> [Description of the task] Every line of the material below, from the top through the line with "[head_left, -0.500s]", should be reproduced exactly.

> [Extracted material]
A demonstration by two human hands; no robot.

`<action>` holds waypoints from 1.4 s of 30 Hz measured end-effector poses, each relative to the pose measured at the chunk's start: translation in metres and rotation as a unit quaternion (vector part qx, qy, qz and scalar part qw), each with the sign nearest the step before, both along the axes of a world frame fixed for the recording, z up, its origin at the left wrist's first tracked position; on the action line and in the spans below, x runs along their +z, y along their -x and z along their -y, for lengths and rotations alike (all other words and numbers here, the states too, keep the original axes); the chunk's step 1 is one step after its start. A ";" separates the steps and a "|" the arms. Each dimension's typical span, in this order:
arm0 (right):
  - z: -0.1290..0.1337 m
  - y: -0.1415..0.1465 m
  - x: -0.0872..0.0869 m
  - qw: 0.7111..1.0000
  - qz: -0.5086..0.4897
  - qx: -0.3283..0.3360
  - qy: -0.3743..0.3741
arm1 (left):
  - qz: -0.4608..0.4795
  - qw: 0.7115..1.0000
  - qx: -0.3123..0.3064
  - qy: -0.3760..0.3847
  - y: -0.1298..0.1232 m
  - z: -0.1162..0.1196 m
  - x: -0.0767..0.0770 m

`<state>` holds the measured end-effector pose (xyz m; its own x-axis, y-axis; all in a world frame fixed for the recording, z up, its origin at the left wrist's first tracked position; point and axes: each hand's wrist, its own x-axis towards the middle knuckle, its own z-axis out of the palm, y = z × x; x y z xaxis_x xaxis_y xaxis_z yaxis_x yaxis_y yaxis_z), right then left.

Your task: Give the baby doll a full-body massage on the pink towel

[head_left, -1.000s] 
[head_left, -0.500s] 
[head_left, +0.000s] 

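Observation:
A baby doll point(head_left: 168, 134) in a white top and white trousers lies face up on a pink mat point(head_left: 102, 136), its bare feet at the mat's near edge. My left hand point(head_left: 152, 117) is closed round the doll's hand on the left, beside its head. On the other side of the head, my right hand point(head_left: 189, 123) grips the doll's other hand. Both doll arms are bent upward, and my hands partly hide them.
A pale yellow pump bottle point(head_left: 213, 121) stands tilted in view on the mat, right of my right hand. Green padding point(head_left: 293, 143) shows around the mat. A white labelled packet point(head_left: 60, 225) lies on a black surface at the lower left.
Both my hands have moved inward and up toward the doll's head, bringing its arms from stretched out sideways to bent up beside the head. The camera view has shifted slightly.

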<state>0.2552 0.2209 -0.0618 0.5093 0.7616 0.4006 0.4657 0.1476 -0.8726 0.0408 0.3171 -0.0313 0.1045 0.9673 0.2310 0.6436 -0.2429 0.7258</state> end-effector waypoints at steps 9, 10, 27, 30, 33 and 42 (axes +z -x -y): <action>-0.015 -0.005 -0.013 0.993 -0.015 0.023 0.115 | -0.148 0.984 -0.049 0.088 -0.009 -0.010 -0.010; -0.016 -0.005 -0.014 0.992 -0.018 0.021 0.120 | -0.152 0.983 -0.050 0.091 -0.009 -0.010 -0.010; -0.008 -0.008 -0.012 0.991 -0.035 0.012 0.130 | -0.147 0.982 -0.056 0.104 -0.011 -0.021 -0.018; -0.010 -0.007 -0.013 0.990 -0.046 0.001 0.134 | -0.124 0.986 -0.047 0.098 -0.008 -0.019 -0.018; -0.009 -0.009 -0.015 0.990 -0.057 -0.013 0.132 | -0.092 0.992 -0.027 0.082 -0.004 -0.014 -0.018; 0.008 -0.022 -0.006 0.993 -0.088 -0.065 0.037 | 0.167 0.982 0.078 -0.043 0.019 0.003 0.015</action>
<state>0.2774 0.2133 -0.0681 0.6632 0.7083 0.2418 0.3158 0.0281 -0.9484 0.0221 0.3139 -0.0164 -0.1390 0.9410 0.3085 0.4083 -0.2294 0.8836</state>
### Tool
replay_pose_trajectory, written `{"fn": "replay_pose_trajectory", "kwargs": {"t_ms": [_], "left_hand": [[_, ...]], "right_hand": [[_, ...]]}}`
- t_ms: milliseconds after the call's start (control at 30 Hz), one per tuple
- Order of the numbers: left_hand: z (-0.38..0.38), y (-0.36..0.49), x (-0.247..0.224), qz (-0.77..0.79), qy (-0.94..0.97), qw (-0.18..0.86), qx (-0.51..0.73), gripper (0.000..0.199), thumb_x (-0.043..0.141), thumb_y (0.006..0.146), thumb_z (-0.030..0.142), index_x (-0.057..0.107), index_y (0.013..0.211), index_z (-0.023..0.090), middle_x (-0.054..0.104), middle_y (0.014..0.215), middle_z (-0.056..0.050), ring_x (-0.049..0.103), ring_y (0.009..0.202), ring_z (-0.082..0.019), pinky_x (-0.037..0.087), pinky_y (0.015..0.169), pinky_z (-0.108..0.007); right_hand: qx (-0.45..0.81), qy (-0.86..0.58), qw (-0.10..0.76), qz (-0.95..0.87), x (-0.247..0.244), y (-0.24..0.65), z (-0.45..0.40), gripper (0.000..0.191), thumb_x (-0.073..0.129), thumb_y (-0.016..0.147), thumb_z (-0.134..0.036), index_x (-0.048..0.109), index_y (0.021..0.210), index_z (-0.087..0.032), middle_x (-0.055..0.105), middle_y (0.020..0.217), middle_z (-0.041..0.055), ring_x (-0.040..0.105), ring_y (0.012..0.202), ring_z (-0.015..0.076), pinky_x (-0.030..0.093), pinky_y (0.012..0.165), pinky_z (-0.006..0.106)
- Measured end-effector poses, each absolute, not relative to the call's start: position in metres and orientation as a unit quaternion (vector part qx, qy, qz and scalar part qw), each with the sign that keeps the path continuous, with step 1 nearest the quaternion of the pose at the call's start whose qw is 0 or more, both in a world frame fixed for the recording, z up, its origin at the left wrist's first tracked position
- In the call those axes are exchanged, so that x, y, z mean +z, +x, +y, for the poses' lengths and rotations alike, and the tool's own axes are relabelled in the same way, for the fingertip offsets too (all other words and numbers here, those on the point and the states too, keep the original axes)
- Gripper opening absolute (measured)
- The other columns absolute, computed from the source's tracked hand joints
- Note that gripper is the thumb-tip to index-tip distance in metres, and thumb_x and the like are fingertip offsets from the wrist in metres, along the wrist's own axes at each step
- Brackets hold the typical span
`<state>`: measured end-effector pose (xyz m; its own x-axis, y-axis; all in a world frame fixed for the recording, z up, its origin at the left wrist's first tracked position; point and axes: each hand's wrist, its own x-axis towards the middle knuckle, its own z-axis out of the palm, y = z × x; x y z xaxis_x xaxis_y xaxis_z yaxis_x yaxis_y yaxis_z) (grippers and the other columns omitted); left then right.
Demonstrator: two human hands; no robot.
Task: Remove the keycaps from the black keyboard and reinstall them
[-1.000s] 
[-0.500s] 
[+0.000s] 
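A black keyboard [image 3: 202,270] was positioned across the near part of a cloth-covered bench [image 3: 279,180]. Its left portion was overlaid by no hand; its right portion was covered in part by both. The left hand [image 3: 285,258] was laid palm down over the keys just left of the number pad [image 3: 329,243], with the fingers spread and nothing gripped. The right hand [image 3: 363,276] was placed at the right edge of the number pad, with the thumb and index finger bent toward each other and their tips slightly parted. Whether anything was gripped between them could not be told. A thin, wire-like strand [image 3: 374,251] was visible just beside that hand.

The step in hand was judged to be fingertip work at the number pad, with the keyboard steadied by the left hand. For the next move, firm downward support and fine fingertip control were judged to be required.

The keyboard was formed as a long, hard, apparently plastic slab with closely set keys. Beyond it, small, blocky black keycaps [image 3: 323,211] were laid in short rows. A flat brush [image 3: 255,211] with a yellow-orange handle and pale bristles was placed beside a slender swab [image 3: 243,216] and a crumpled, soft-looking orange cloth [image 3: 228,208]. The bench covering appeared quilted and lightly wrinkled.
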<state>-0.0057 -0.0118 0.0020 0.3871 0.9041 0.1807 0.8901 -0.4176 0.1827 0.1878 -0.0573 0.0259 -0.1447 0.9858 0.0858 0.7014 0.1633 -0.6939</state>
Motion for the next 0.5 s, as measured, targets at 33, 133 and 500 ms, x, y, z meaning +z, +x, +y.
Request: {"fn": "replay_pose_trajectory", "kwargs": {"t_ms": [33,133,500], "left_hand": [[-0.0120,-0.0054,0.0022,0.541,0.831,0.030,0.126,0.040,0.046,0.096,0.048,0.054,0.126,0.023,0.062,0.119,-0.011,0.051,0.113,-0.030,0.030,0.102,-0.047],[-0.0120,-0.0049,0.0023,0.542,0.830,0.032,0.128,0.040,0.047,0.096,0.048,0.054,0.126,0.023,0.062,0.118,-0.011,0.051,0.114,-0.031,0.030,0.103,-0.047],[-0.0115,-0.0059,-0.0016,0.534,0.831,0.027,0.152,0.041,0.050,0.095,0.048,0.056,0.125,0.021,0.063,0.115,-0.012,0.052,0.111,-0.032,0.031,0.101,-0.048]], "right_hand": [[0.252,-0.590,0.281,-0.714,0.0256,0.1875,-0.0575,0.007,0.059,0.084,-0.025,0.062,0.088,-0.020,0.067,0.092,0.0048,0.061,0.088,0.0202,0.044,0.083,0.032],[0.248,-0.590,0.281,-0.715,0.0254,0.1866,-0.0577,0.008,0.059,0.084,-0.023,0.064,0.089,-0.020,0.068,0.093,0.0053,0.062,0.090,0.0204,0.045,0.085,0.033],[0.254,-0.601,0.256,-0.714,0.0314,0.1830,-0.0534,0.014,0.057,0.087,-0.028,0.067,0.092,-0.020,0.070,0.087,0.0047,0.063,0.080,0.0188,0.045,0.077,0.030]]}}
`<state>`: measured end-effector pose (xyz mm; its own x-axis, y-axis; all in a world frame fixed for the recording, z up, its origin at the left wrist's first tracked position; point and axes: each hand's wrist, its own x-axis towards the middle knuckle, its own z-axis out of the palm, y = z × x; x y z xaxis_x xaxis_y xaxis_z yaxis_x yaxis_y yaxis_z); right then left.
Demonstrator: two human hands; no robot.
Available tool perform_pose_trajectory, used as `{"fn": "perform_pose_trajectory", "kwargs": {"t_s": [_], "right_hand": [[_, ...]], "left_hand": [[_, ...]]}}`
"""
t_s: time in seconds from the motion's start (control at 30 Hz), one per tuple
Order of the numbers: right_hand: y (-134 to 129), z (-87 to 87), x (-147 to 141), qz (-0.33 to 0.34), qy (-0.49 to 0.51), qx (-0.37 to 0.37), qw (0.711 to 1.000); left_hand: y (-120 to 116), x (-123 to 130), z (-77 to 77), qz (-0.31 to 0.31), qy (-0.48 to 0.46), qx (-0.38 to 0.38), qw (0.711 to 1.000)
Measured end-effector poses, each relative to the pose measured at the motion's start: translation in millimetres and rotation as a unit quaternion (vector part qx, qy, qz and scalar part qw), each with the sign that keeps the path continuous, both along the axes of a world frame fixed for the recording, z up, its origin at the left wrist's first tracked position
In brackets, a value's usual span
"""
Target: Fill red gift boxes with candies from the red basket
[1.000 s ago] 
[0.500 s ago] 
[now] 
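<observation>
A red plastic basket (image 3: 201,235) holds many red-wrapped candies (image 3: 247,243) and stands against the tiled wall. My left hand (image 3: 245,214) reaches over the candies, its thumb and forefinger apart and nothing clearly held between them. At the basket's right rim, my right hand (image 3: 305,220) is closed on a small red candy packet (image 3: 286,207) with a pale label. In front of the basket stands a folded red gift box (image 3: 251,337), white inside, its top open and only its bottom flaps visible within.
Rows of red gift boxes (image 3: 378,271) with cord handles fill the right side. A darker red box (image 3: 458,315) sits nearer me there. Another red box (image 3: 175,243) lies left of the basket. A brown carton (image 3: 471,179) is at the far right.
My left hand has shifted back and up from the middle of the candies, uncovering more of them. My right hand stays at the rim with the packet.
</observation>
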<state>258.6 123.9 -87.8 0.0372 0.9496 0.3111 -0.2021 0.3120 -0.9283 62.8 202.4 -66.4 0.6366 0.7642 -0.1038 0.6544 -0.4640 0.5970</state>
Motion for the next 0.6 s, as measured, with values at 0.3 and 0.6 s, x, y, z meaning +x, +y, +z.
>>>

> [Finished task]
A demonstration by two human hands; no robot.

`<action>` holds waypoints from 1.4 s of 30 Hz measured end-effector poses, each relative to the pose measured at the chunk's start: translation in metres and rotation as a unit quaternion (vector part qx, qy, qz and scalar part qw), each with the sign nearest the step before, both along the axes of a world frame fixed for the recording, z up, its origin at the left wrist's first tracked position; on the action line and in the spans below, x runs along their +z, y along their -x and z along their -y, for lengths and rotations alike (all other words and numbers here, the states too, keep the original axes); the chunk's step 1 is one step after its start. A ";" separates the steps and a "|" the arms. Each dimension's typical span, in this order:
arm0 (right):
  - z: -0.1290..0.1337 m
  - y: -0.1415..0.1465 m
  - x: -0.0872..0.0869 m
  - qw: 0.7111..1.0000
  - qz: -0.5086..0.4897
  - qx: -0.3283..0.3360
  - qy: -0.3743..0.3741
arm1 (left):
  - qz: -0.4608..0.4795
  - qw: 0.7115..1.0000
  - qx: -0.3123..0.3064
  - qy: -0.3760..0.3847
  - y: -0.1298..0.1232 m
  - z: -0.1162..0.1196 m
  - x: -0.0767..0.0770 m

`<state>` holds the measured end-effector pose (xyz m; its own x-axis, y-axis; all in a world frame fixed for the recording, z up, its origin at the left wrist's first tracked position; point and axes: each hand's wrist, its own x-axis towards the middle knuckle, its own z-axis out of the palm, y = z × x; x y z xaxis_x xaxis_y xaxis_z yaxis_x yaxis_y yaxis_z), right then left.

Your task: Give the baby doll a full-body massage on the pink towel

[head_left, -1.000s] 
[head_left, -0.500s] 

The output requires nothing else.